▶ [What is being asked]
Retype word for word the lines of the data below, from the first to the one bearing "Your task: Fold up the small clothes", with that one included.

Dataset excerpts:

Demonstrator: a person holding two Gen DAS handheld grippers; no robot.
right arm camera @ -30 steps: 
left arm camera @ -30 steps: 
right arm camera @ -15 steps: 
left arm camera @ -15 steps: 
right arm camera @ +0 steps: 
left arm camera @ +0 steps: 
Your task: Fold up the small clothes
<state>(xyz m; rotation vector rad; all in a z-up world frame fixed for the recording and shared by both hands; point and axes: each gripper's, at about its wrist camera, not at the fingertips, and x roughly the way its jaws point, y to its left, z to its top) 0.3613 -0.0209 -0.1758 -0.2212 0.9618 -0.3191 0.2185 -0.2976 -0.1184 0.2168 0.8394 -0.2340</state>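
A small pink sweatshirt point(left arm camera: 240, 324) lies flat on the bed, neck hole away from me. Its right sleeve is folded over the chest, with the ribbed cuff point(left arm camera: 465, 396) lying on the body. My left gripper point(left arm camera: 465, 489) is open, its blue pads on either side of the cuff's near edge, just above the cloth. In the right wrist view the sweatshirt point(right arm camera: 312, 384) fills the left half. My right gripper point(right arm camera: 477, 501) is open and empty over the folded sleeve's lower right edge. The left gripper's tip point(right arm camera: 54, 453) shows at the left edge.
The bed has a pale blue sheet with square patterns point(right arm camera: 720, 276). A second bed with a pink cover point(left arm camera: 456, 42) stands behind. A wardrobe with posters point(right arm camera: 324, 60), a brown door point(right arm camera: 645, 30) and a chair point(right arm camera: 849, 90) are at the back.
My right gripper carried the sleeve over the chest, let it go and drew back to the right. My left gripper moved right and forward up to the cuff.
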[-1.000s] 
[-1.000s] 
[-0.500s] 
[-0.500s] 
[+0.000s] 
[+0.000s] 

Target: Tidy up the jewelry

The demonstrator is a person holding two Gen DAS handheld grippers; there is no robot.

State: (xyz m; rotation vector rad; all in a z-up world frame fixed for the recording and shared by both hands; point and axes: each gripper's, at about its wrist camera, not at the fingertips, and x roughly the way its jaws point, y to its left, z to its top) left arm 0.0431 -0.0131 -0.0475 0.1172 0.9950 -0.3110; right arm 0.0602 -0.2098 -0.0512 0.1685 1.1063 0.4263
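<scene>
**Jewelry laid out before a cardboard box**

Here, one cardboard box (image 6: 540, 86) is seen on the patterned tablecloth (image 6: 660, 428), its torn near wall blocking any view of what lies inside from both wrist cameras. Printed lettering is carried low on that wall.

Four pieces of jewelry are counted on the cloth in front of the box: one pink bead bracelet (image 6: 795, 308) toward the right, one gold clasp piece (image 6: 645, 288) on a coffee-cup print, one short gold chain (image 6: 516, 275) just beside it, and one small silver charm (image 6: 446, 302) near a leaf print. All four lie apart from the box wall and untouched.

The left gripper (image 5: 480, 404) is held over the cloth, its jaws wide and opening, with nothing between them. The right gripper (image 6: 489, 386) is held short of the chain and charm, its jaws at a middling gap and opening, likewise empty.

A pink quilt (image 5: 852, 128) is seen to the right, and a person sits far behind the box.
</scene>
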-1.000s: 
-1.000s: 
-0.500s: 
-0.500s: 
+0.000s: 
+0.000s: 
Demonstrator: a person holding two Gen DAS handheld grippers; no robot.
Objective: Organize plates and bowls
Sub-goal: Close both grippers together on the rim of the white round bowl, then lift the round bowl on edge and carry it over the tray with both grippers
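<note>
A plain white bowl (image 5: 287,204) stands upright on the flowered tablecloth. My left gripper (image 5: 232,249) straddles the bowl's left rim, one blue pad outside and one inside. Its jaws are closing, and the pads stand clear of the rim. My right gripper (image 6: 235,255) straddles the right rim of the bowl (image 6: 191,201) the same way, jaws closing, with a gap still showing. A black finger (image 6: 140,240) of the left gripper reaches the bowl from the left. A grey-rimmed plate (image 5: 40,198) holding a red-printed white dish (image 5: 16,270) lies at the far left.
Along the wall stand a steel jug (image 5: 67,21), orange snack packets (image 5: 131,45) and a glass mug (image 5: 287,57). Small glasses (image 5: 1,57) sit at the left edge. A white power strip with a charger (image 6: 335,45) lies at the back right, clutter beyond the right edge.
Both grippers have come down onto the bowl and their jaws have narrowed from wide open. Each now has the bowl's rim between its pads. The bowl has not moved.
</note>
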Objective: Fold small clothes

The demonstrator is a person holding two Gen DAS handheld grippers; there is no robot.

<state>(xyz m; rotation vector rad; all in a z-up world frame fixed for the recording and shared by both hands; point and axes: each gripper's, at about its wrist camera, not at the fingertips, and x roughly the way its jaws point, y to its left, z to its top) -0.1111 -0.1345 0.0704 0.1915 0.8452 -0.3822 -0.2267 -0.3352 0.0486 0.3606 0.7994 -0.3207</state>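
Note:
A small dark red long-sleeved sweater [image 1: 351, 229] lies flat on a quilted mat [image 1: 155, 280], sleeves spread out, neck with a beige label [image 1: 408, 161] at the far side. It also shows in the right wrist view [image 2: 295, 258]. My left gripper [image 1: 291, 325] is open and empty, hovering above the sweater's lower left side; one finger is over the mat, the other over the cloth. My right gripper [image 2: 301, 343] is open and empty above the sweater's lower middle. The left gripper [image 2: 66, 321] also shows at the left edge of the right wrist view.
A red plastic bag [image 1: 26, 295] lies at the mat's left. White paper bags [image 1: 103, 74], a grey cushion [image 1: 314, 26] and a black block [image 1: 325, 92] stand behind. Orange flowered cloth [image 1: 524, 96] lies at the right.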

▶ [Response to this exercise]
Demonstrator: a person holding two Gen DAS handheld grippers; no robot.
right arm camera @ -30 steps: 
left arm camera @ -30 steps: 
right arm camera @ -15 steps: 
left arm camera @ -15 steps: 
right arm camera @ +0 steps: 
left arm camera @ +0 steps: 
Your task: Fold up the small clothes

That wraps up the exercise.